Forming a non-uniform magnetic field on the peripheral side of an incoming flow wall surface of the ultra-high speed aircraft, so that neutral atoms of incoming flow gas are repelled by the non-uniform magnetic field due to self intrinsic magnetic moment, the normal speed of the incoming flow gas relative to the incoming flow wall surface is reduced, and the drag reduction effect on the ultra-high speed aircraft is achieved;

the method also comprises a calculation method of drag reduction efficiency of the ultra-high speed aircraft, and the method comprises the following steps of:

in a non-uniform magnetic field, neutral atoms experience a force due to their intrinsic magnetic moment:

Wherein F is magnetic gradient force, bohr magnon mu _B＝9.274x 10-24J/T,g_J is a Lande factor of a certain quantum state under a fine structure, represents repeated statistical frequency of the atomic state in quantum statistics, m _j is a magnetic quantum number corresponding to the quantum state, J is an angular momentum number, J is an ultra-fine energy level, Is a spatial gradient of magnetic field strength;

setting the magnetic quantum number corresponding to the only energy state incapable of transition to be settled in the neutral atomic energy state of the incoming gas in the laser pumping process, and calculating the corresponding magnetic gradient force;

If the magnetic quantum number m _j =2 corresponding to the energy state incapable of transition is set, the magnetic gradient force in the flowing gas is combined with the laser pumping, and the speed of the flowing gas is used for representing the function of the local magnetic field strength:

Wherein V _⊥,0 is the initial normal velocity before the incoming flow enters the magnetic field region, V _⊥ is the normal velocity at a certain position after the incoming flow enters the magnetic field region, B is the local magnetic field strength, and M is the mass of the atoms;

The maximum stagnation normal velocity is obtained according to the function of the local magnetic field intensity and is as follows:

The atomic ratio of normal stagnation is:

in the formula, xi is the normal stagnation atomic proportion, namely drag reduction efficiency; v is an integral variable representing speed; k _B =1.38e-23J/K, a physical constant; b _wall is the magnetic field strength at the wall; the drag reduction efficiency xi, u is an integral variable and T is the gas temperature near the wall surface can be adjusted by adjusting the magnetic field intensity B _wall of the magnetic field.
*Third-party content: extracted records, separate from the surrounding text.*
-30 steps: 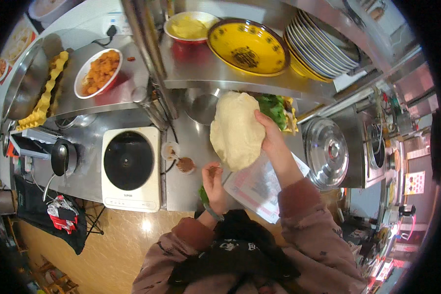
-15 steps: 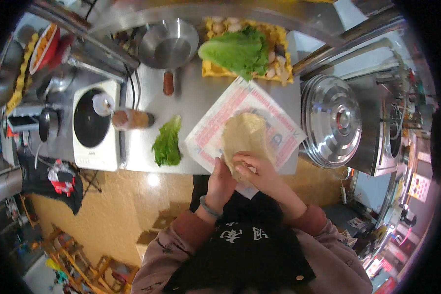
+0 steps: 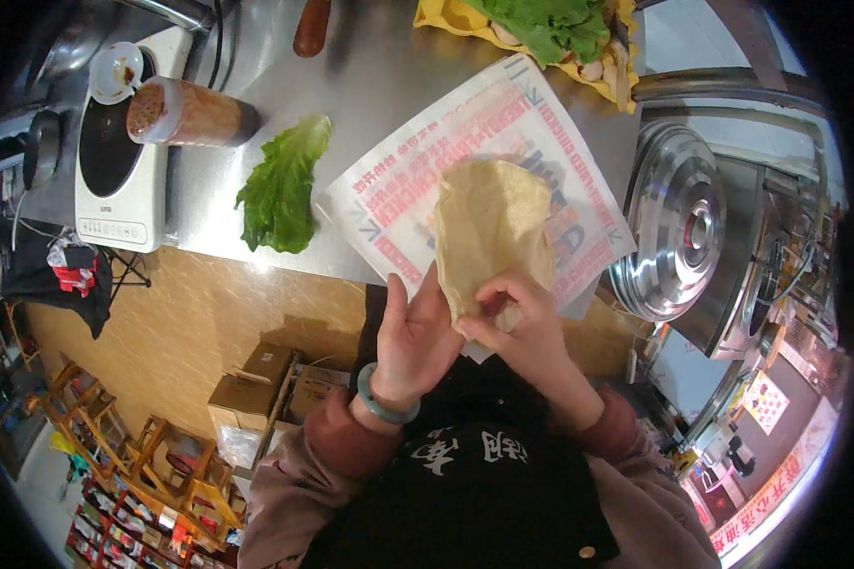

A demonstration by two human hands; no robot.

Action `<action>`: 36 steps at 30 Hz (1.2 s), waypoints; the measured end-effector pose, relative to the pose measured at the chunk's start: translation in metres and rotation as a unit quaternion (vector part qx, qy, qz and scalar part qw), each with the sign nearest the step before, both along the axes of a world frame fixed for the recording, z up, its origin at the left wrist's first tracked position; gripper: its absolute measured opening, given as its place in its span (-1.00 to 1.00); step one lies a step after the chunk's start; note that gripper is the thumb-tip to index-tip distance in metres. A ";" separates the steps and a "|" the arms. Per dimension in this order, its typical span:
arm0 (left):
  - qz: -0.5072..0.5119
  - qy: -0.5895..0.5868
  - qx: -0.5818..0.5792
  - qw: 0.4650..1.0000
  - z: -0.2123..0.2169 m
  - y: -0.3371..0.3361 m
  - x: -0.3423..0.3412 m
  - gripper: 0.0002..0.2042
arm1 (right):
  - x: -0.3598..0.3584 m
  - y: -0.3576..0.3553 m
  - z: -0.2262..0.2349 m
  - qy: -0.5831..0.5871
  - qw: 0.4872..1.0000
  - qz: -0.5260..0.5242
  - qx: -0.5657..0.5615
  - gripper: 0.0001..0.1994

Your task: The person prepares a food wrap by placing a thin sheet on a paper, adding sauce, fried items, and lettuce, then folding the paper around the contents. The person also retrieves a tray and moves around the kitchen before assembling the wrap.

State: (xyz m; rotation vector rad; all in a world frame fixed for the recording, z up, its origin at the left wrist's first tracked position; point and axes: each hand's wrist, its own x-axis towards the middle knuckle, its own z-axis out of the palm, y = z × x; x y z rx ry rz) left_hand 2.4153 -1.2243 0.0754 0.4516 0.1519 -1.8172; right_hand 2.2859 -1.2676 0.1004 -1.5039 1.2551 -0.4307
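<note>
Flatbread (image 3: 489, 223) — 1 end pinched in right fingers (image 3: 517, 287), left hand (image 3: 413, 346) alongside.

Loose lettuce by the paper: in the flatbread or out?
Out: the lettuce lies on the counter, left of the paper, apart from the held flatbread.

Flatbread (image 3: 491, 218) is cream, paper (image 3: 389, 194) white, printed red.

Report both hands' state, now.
Left hand: open, palm up, at the lower left edge of the flatbread.
Right hand: closed, holding the flatbread's lower end between thumb and fingers.
</note>
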 end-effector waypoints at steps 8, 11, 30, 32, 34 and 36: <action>-0.013 -0.080 -0.007 0.997 0.005 -0.008 -0.003 -0.35 | -0.006 -0.002 -0.004 0.012 0.994 -0.042 -0.095 -0.91; -0.027 -0.149 0.017 0.988 0.010 -0.009 -0.004 -0.30 | -0.009 -0.007 -0.002 -0.046 0.992 -0.115 0.034 -0.94; -0.013 -0.260 0.101 0.960 -0.005 -0.015 -0.020 -0.86 | -0.039 -0.049 -0.018 -0.204 0.943 -0.224 0.135 -0.89; -0.024 -0.262 0.097 0.960 -0.004 -0.020 -0.021 -0.86 | -0.043 -0.053 -0.013 -0.199 0.953 -0.179 0.139 -0.86; -0.031 -0.264 0.095 0.959 -0.004 -0.025 -0.024 -0.85 | -0.045 -0.054 -0.007 -0.175 0.973 -0.099 0.113 -0.81; -0.034 -0.264 0.089 0.960 -0.005 -0.028 -0.026 -0.85 | -0.045 -0.051 -0.003 -0.162 0.981 -0.055 0.089 -0.76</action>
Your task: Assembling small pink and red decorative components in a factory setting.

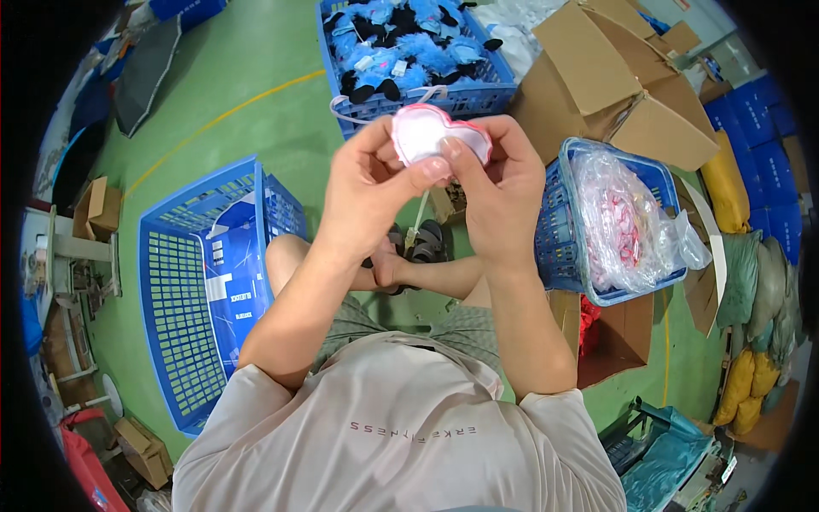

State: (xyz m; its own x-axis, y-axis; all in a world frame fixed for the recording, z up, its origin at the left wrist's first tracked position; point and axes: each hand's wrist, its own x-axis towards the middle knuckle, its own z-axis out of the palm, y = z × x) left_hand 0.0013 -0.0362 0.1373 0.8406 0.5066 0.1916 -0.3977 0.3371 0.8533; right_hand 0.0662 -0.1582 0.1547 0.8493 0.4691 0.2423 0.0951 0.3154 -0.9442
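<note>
Both my hands hold a small heart-shaped plush piece [431, 135], white inside with a pink rim, raised in front of me. My left hand [368, 192] pinches its lower left edge with thumb and fingers. My right hand [499, 192] grips its right side, thumb pressed on the white face. A thin white cord [358, 115] loops off the left of the piece. A second cord hangs down below the piece between my hands.
A blue crate [183, 299] lies at my left with a blue carton in it. Ahead stands a blue crate of blue and black plush toys [401, 47]. At my right, a blue basket [554, 247] holds a clear bag of pink pieces [623, 222]. Cardboard boxes [597, 77] sit behind it.
</note>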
2. A method of lean flow drag reduction according to claim 1,

The non-uniform magnetic field is a gradient magnetic field.

3. A method of lean flow drag reduction according to claim 1,

The magnetic field range of the nonuniform magnetic field is a space within 5 molecular collision free ranges on the outer periphery side of an incoming flow wall surface of the ultra-high speed aircraft.
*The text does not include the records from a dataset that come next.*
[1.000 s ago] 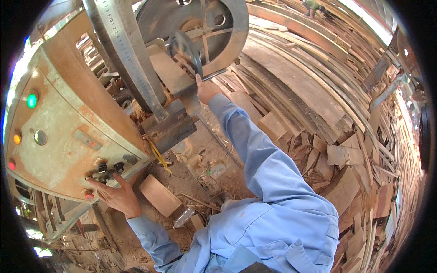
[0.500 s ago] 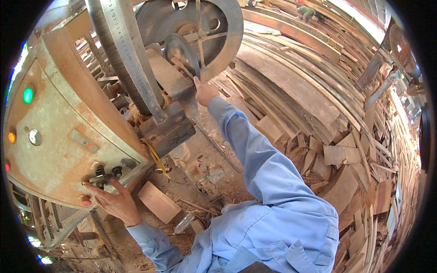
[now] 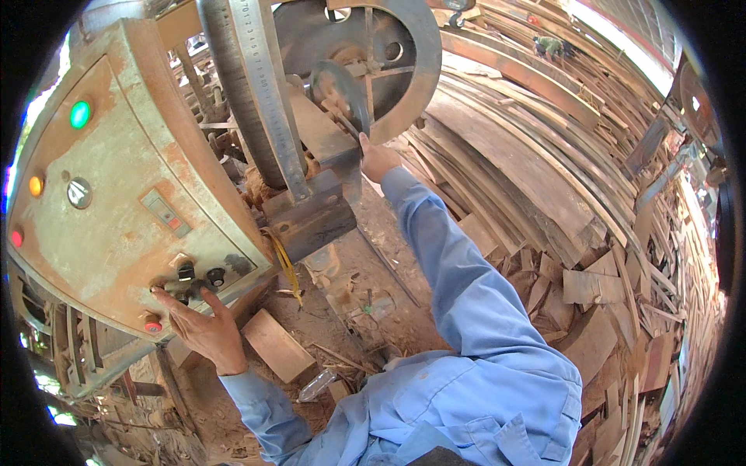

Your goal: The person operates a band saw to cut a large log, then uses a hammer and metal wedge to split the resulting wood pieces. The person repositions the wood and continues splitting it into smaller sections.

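right hand [image 3: 377, 159] fingers are tucked behind the small handwheel [image 3: 342, 97], can't see the grip, and the big wheel [image 3: 388, 62] gets chopped off up top

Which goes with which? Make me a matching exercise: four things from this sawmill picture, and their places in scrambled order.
Things:
1. left hand
2. right hand
3. green lamp
4. wooden block

Places:
a. on the ground below the panel
b. at the small wheel up on the machine
c. upper left of the control panel
d. at the black switches near the panel's lower edge

Pairs: 1-d, 2-b, 3-c, 4-a
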Motion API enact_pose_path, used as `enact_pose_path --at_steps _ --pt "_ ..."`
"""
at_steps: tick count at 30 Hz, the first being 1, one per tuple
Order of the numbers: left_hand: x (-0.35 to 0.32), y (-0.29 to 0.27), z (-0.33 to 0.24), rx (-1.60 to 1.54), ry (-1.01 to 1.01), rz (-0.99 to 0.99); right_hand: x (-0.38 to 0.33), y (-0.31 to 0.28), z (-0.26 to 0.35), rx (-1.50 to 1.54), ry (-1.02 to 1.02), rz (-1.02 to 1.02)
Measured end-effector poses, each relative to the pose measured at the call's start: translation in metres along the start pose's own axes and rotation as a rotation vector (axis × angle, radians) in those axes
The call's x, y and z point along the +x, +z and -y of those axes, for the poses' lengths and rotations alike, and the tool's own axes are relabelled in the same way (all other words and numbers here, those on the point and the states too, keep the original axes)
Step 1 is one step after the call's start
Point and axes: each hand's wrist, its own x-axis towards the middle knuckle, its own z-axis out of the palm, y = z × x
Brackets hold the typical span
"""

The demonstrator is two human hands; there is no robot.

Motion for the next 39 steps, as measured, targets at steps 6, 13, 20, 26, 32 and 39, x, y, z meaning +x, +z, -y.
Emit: enact_pose_path --at_steps 6,13,20,26,32,39 --pt "-0.001 -0.001 0.0 -0.017 0.003 -0.022 0.002 -0.001 0.0 -0.041 0.029 0.013" --pt "0.002 0.0 0.003 -0.005 0.053 -0.101 0.004 -0.002 -0.002 0.029 0.009 -0.03" --pt "-0.002 -0.003 0.004 -0.148 -0.051 -0.108 0.033 0.014 -0.043 -0.339 -0.239 0.039" --pt "-0.007 0.0 0.0 -0.335 -0.176 -0.271 0.067 0.021 -0.097 -0.334 -0.539 -0.073" --pt "0.02 -0.001 -0.022 -0.147 -0.151 -0.363 0.117 -0.04 -0.117 -0.578 -0.643 -0.009" --pt "0.036 -0.003 -0.026 -0.109 -0.237 -0.334 0.145 -0.085 -0.121 -0.536 -0.592 0.011"
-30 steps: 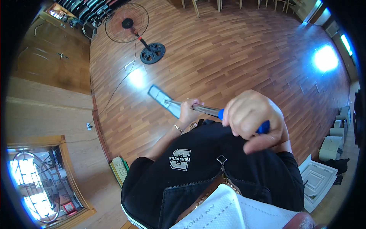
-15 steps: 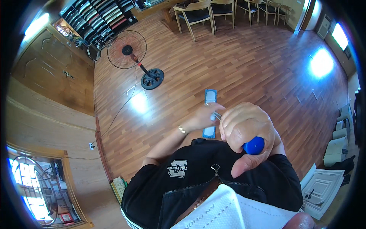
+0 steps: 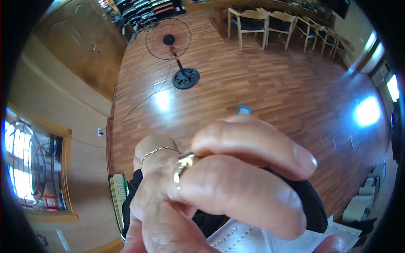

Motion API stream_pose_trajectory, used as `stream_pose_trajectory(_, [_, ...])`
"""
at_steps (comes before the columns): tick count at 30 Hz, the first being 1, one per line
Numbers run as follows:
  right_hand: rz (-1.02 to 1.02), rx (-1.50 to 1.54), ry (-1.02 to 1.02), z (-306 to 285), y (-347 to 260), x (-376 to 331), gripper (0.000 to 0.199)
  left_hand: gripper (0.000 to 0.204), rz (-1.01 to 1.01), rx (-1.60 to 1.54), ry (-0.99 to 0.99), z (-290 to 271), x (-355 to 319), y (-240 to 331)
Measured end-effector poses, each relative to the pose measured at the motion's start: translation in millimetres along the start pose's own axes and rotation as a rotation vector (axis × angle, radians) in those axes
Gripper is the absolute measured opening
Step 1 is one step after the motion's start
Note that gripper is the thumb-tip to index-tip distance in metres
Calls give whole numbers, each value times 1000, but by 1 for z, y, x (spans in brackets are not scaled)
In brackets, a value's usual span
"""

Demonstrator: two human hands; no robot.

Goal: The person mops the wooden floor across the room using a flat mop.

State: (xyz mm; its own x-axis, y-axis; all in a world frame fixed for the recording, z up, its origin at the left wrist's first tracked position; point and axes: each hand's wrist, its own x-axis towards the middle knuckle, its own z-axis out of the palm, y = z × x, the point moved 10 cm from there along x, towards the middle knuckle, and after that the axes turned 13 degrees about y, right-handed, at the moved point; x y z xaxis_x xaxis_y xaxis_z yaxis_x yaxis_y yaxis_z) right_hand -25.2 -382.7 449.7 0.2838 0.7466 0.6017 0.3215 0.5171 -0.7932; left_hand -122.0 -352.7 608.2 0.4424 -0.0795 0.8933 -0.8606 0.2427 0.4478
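My left hand (image 3: pixel 219 181) fills the lower middle, very close to the camera. It wears a gold ring (image 3: pixel 182 167) on one finger and a thin gold bracelet (image 3: pixel 157 151) at the wrist. Two of its fingers stretch to the right with a gap between them, and the others bend downward. Nothing shows between the fingers. My right hand is out of sight. Below the left hand lies white textured fabric (image 3: pixel 240 236) over my black clothing (image 3: pixel 310 200). Past the fingertips, the end of a blue-edged flat piece (image 3: pixel 244 110) shows on the floor; the hand hides the rest.
A standing fan (image 3: pixel 185 78) stands on the wood floor (image 3: pixel 261 76), its cord running to a wall outlet (image 3: pixel 100 132). Wooden chairs (image 3: pixel 253 26) line a long table at the back. A brown door (image 3: pixel 80 50) and a window (image 3: pixel 36 164) are at the left.
My left hand has come up close to the camera. My right hand and the blue-handled tool it gripped are no longer visible. The view has shifted, moving the fan and chairs rightward.
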Motion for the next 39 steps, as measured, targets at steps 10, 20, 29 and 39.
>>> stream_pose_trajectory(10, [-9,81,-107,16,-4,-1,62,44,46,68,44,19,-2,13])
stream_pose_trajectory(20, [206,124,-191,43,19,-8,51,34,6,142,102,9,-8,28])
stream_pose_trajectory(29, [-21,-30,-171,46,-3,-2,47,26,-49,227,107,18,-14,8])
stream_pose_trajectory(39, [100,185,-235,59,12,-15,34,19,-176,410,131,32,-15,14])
4. A method of lean flow drag reduction according to claim 1,

The incoming gas is lean gas in the airspace 50-200 km away from the ground.
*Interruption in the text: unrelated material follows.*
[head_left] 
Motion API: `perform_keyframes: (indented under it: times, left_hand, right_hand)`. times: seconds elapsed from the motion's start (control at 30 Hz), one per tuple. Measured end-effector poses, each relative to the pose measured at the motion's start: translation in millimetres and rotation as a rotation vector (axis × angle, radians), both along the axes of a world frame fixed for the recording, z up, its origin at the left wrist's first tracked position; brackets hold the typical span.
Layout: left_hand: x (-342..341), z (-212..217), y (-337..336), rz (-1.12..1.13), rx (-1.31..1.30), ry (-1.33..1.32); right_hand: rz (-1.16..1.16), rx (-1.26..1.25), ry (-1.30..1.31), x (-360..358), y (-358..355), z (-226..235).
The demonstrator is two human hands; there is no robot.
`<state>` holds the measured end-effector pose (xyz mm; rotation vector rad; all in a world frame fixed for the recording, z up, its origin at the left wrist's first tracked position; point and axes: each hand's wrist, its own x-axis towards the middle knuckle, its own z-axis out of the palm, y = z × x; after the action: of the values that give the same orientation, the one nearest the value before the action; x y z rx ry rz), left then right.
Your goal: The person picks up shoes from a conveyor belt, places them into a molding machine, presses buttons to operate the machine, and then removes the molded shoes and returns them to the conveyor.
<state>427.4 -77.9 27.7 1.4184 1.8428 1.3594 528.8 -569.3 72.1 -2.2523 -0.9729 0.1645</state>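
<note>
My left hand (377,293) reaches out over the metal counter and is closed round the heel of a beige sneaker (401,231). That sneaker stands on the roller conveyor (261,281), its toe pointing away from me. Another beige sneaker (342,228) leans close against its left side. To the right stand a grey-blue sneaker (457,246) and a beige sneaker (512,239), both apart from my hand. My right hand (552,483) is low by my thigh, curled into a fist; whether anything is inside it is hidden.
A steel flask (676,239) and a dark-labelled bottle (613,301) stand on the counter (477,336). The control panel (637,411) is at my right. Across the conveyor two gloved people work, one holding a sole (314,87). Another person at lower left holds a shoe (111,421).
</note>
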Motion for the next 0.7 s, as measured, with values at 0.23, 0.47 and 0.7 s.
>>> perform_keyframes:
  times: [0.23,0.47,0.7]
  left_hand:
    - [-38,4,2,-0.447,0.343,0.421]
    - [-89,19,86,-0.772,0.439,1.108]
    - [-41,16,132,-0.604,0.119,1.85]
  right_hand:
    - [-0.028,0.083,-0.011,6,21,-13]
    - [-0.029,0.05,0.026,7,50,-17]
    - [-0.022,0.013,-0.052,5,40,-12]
5. A ultra-high speed aircraft lean flow drag reduction system based on the lean flow drag reduction method of any of claims 1-4, comprising:

The magnetic field generating device is arranged on the ultra-high speed aircraft and forms a non-uniform magnetic field on the periphery of the incoming flow wall surface of the ultra-high speed aircraft;

The laser pumping source is arranged in the ultra-high speed aircraft, generates laser and guides the laser to the wall surface of the ultra-high speed aircraft, and performs laser pumping on the incoming gas before the incoming gas collides with the incoming wall surface of the ultra-high speed aircraft.

6. The ultra-high speed aircraft lean flow drag reducing system of claim 5,

The magnetic field generating device is a permanent magnet patch.

7. The ultra-high speed aircraft lean flow drag reducing system of claim 5,

The magnetic field generating device is an excitation coil.

8. The ultra-high speed aircraft lean flow drag reducing system of claim 5,

The included angle between the laser guided to the wall surface of the ultra-high speed aircraft and the flight direction of the ultra-high speed aircraft is smaller than 90 degrees.